+++ SUPPLIED DATA

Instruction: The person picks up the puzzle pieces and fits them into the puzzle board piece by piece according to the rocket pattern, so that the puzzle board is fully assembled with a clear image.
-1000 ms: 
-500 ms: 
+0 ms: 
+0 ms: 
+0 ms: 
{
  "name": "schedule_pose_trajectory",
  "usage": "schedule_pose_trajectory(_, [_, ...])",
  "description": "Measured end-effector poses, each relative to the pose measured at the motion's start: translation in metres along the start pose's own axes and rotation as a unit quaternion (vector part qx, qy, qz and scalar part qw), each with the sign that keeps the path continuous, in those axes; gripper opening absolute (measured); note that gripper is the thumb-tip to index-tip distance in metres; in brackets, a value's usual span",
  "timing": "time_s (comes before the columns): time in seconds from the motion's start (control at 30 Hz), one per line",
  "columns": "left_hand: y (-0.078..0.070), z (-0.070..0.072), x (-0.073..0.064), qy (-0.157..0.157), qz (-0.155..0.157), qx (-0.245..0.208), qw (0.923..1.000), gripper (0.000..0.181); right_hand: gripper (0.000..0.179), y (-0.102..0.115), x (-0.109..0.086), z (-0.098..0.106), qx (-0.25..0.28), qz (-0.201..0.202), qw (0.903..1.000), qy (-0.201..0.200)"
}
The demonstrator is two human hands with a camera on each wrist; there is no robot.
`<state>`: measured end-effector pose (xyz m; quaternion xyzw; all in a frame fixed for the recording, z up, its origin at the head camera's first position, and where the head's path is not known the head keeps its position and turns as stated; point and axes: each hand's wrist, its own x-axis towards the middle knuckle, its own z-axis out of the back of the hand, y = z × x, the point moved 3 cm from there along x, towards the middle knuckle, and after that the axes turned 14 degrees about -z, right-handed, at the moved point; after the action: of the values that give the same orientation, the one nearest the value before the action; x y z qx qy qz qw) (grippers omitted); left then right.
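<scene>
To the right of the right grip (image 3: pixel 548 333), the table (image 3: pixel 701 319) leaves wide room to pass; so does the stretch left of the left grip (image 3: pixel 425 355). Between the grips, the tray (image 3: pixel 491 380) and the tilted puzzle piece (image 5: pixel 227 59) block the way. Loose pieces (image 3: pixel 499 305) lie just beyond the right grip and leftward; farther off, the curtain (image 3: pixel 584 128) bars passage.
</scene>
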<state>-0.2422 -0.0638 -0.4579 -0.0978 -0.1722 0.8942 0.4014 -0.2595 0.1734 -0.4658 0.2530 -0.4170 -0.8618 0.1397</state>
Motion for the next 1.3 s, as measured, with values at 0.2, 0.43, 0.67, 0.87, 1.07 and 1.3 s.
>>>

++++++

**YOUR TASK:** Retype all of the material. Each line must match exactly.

**EXERCISE ANSWER:**
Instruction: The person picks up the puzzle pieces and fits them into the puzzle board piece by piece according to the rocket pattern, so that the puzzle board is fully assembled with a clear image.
-1000 ms: 
-500 ms: 
+0 ms: 
+0 ms: 
+0 ms: 
{
  "name": "schedule_pose_trajectory",
  "usage": "schedule_pose_trajectory(_, [_, ...])",
  "description": "Measured end-effector poses, each relative to the pose measured at the motion's start: translation in metres along the start pose's own axes and rotation as a unit quaternion (vector part qx, qy, qz and scalar part qw), each with the sign that keeps the path continuous, in those axes; gripper opening absolute (measured); note that gripper is the thumb-tip to index-tip distance in metres; in brackets, a value's usual span",
  "timing": "time_s (comes before the columns): time in seconds from the motion's start (control at 30 Hz), one per line",
  "columns": "left_hand: y (-0.078..0.070), z (-0.070..0.072), x (-0.073..0.064), qy (-0.157..0.157), qz (-0.155..0.157), qx (-0.245..0.208), qw (0.923..1.000), gripper (0.000..0.181); right_hand: gripper (0.000..0.179), y (-0.102..0.115), x (-0.109..0.086), z (-0.098..0.106), qx (-0.25..0.28), qz (-0.201..0.202), qw (0.903..1.000), qy (-0.201..0.200)"
}
The demonstrator is two human hands with a camera on each wrist; there is no robot.
`<state>`: measured end-effector pose (xyz m; quaternion xyzw; all in a frame fixed for the recording, z up, its origin at the head camera's first position, and where the head's path is not known the head keeps its position and turns as stated; point and axes: each hand's wrist, its own x-axis towards the middle knuckle, its own z-axis out of the back of the hand, y = z × x, the point moved 3 cm from there along x, towards the middle knuckle, and after that the axes turned 14 degrees about -z, right-handed, at the moved point; after the action: of the values that give the same orientation, the one nearest the value before the action; x y z qx qy qz qw) (grippers omitted); left then right.
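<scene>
To the right of the right grip (image 3: pixel 548 333), the table (image 3: pixel 701 319) leaves wide room to pass; so does the stretch left of the left grip (image 3: pixel 425 355). Between the grips, the tray (image 3: pixel 491 380) and the tilted puzzle piece (image 5: pixel 227 59) block the way. Loose pieces (image 3: pixel 499 305) lie just beyond the right grip and leftward; farther off, the curtain (image 3: pixel 584 128) bars passage.
</scene>
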<state>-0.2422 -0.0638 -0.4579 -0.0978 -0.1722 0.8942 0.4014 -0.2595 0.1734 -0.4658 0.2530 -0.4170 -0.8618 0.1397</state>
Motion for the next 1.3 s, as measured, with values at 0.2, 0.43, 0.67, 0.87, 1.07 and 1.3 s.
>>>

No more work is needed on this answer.